BOGOTA, Colombia (AP):
Colombia's coca crop - the basis for cocaine - grew by 27 per cent last year, the United Nations reported yesterday, calling the increase "a surprise and a shock", given major US-funded eradication efforts.
Eradication of the crop in Colombia, the world's No. 1 cocaine-producing nation, has been the cornerstone of a multibillion-dollar US aid package.
Coca cultivation was also up four per cent in Peru and five per cent in Bolivia, the UN Office on Drugs and Crime (UNODC) reported in its annual survey.
It estimated cocaine production in the Andean region was stable, however, at about 994 metric tons, compared to 984 metric tons in 2006.

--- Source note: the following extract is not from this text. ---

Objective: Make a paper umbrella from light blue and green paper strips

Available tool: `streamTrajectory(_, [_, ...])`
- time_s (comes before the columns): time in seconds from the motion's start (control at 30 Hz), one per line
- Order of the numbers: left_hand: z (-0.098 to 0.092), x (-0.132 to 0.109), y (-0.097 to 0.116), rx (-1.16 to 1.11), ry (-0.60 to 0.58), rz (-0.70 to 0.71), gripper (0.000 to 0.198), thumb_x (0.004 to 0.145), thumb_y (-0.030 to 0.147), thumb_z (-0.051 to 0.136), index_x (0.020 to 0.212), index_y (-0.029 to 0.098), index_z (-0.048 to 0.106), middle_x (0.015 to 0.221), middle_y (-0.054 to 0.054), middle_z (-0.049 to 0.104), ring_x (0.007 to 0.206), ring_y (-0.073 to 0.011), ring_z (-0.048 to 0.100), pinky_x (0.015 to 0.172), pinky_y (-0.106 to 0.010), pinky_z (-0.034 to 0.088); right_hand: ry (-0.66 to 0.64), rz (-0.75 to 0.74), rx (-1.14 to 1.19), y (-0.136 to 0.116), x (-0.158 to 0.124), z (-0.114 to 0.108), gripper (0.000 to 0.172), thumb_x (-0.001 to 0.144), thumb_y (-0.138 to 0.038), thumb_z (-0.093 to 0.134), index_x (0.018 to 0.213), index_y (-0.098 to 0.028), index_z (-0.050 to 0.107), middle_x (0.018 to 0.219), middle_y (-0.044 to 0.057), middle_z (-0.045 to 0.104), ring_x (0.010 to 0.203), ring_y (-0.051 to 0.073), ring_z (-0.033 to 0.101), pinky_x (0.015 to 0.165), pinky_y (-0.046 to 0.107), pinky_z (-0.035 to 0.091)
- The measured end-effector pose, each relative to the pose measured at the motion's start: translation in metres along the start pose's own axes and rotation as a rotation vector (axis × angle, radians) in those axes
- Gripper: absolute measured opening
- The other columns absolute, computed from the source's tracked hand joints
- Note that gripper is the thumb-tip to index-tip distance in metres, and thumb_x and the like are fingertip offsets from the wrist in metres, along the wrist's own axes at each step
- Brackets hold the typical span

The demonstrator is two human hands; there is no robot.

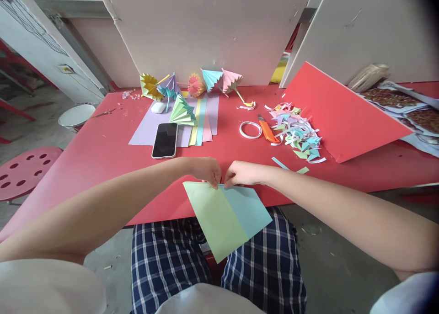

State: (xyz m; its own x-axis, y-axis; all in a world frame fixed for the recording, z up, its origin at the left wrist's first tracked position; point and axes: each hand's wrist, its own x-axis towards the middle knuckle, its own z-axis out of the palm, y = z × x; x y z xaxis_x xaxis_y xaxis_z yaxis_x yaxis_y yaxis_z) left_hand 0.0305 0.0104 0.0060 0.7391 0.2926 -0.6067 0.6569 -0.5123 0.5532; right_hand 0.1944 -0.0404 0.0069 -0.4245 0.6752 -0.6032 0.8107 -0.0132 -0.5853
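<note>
My left hand (206, 169) and my right hand (242, 173) meet at the near edge of the red table (103, 154). Both pinch the top edge of a paper sheet (226, 218) that is light green on the left and light blue on the right. The sheet hangs down over my lap, past the table's edge. Both hands have fingers closed on the paper, thumbs close together.
A black phone (165, 140) lies on a lilac sheet (147, 129) with coloured paper strips. Several folded paper umbrellas (181, 110) stand behind. A tape ring (250, 130), an orange cutter (268, 131), a heap of paper scraps (298, 133) and a red board (339, 113) are to the right. A pink stool (24, 170) stands on the left.
</note>
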Motion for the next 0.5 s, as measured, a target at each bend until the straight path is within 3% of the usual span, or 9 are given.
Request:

Colombian cocaine production failed to keep pace with coca planting because police pressure forced an interruption in the growing cycle, Gen. Oscar Naranjo, chief of Colombia's police, told reporters.

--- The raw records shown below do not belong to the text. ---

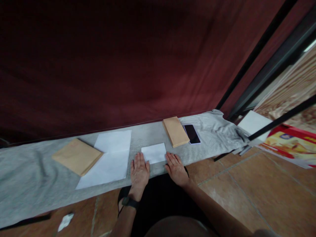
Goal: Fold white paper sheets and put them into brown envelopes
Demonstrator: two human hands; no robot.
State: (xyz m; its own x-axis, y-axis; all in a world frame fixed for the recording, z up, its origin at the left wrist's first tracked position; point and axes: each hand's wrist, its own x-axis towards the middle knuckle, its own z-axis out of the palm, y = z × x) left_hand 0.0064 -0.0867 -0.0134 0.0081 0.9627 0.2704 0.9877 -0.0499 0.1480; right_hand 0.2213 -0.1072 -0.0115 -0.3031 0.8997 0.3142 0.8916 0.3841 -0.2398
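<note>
Released and flat, palms down with fingers stretched out, my left hand [140, 172] and my right hand [177, 170] rest on the grey cloth [153, 130] over the long bench, one on either side of a small white sheet [154, 153]. From my remote seat I read the sheet as lying flat between them, slightly farther from the body than both palms. On its left side, my left fingers run alongside the edge and the thumb comes to the near corner; on its right side, my right fingertips meet the edge. I cannot tell how firmly either hand presses. To the left of my left hand I have a larger white sheet [116, 166], creased across, with a brown packet [74, 155] set askew over part of it. Beyond my right hand, toward the dark red curtain [138, 75], I see another brown packet [175, 131], with a dark-screened phone [192, 134] just beside its right edge; whether those two touch I cannot make out. My left wrist carries a dark watch [130, 202], and below the bench a crumpled white scrap [65, 221] lies on the tiled floor [247, 189].
</note>
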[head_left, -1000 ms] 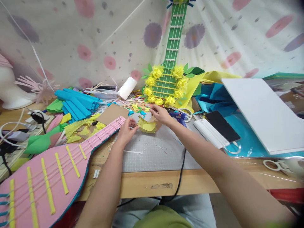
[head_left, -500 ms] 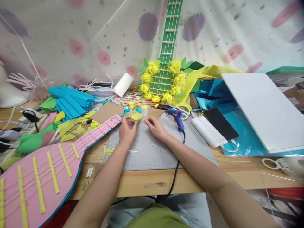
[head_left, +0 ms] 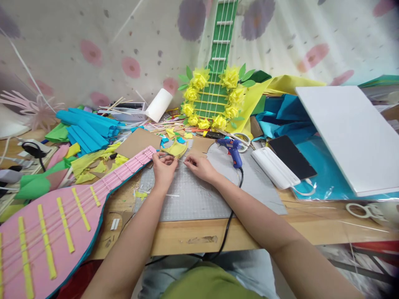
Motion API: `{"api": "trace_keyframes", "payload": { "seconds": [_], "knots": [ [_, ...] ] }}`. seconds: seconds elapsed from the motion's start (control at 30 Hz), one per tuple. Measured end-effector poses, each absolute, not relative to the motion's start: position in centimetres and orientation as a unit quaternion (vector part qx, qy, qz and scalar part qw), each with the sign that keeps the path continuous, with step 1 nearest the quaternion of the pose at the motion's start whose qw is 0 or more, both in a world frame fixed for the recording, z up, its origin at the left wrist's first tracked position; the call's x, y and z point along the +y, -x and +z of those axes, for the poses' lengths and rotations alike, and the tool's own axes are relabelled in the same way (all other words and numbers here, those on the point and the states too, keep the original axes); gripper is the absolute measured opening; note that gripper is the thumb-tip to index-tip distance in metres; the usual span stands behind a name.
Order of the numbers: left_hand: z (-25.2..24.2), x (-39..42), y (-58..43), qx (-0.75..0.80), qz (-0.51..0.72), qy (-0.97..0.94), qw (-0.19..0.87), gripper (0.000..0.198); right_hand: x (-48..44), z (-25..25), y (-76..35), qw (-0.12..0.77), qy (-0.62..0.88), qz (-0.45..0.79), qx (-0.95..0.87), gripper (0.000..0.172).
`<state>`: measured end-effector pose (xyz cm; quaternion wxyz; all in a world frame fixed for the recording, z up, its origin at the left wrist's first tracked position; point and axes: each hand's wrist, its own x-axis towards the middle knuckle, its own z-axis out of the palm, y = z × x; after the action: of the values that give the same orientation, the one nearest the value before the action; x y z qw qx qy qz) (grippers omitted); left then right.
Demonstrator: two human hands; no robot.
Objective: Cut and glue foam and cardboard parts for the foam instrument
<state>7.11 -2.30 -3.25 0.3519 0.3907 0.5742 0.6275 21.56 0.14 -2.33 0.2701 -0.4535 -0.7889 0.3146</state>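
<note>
My left hand [head_left: 164, 168] is closed, its thumb and fingers pinching the lower edge of a yellow curved paper-covered piece [head_left: 176, 149]. Beside it, my right hand [head_left: 200, 167] has its fingertips pressed together close to the piece's lower right edge. A thin pale line shows between the two hands; I cannot make out what it is. Both hands are above the grey cutting mat [head_left: 196, 203]. A blue glue gun [head_left: 232, 150] lies on the mat to the right of my right hand, and brown cardboard [head_left: 202, 145] lies just behind it.
A pink paper lute [head_left: 59, 224] fills the left. Behind the mat stands a green stringed instrument [head_left: 214, 99] with yellow paper flowers. Scissors [head_left: 241, 141], a white power bank [head_left: 274, 167], a black phone [head_left: 292, 157] and a white board [head_left: 349, 137] lie rightward. Paper scraps [head_left: 93, 166] crowd the left.
The view has shifted slightly. My right hand has come a little closer to my left, and the yellow piece is tilted differently, showing more of its curved face.
</note>
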Motion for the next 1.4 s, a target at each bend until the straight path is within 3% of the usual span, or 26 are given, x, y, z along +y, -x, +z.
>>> {"api": "trace_keyframes", "payload": {
  "seconds": [0.13,1.03,1.4],
  "knots": [
    [-3.35,-2.56,-7.56,0.579,0.626,-0.366,0.373,0.050,0.02,-2.37,-21.66,0.308,0.458,0.318,-0.771,0.016],
    [-3.78,-2.42,-7.60,0.588,0.629,-0.362,0.357,0.046,-0.01,-2.95,-20.80,0.274,0.453,0.293,-0.796,0.018],
    [-3.75,-2.74,-7.55,0.633,0.590,-0.429,0.259,0.042,-0.10,-2.79,-20.75,0.272,0.455,0.285,-0.799,0.017]
  ]
}}
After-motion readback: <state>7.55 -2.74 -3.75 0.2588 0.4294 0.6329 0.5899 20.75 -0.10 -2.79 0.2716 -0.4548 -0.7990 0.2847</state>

"These young crops, the new ones, are less productive," Naranjo told a press conference in Bogota.
He said that eradication pro-grammes also are pushing coca farmers to more remote areas where it is harder to obtain the chemicals needed to make cocaine.

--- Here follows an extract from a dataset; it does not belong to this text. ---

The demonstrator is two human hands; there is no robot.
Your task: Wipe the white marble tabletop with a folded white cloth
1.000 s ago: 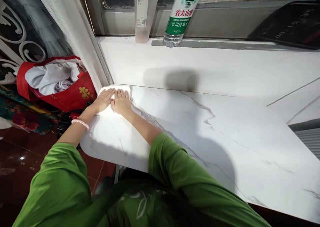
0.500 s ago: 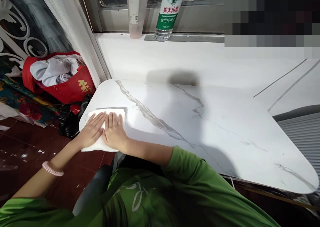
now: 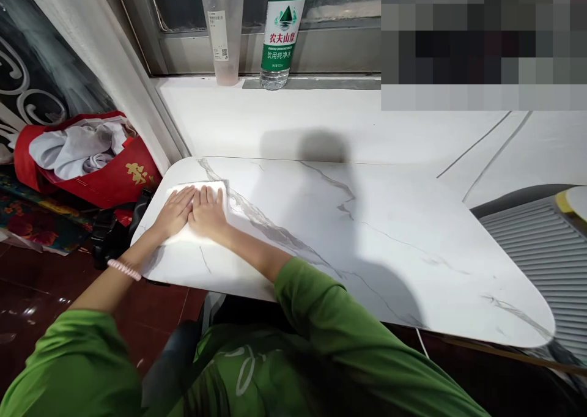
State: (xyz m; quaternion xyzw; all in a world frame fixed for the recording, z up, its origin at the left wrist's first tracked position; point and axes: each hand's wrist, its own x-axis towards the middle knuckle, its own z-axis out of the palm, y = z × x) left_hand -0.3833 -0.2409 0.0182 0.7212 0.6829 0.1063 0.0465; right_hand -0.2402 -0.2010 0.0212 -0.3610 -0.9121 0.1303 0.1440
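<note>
A white cloth (image 3: 183, 236) lies spread on the left part of a white marble-patterned tabletop (image 3: 389, 270). My left hand (image 3: 174, 212) presses flat on the cloth, fingers stretched out toward the window side. Close beside it, my right hand (image 3: 208, 212) also rests flat on the cloth with its fingers extended, and the two hands touch or nearly touch. Both palms hide the middle of the cloth. A pink coil band (image 3: 124, 269) circles my left wrist.
On the window ledge stand a clear plastic cup (image 3: 224, 38) and a green-labelled water bottle (image 3: 282, 38). A red bag (image 3: 105, 178) stuffed with pale fabric sits left of the table, near a white curtain (image 3: 92, 38). Grey ribbed surface (image 3: 536, 252) borders the right end.
Both hands and the cloth have slid away from the table's front edge toward the window side. The view has shifted slightly, showing more of the cup and bottle.
</note>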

"The increase in coca cultivation in Colombia is a surprise and shock: a surprise because it comes at a time when the Colombian government is trying so hard to eradicate coca; a shock because of the magnitude of cultivation," the UNODC's executive director, Antonio Maria Costa, said in a statement.
Heavy Taliban presence
He noted, however, that almost half of Colombia's coca comes from just 10 of the country's 195 municipalities. "Just like in Afghanistan, where most opium is grown in provinces with a heavy Taliban presence, in Colombia most coca is grown in areas controlled by insurgents."
In all, 99,000 hectares, or 382 square miles, of coca cultivation were found in Colombia last year, up from 78,000 hectares in 2006, the UN said. It estimated total cultivation last year in Colombia, Peru and Bolivia, the world's three principal sources of coca, at 181,600 hectares, or 701 square miles.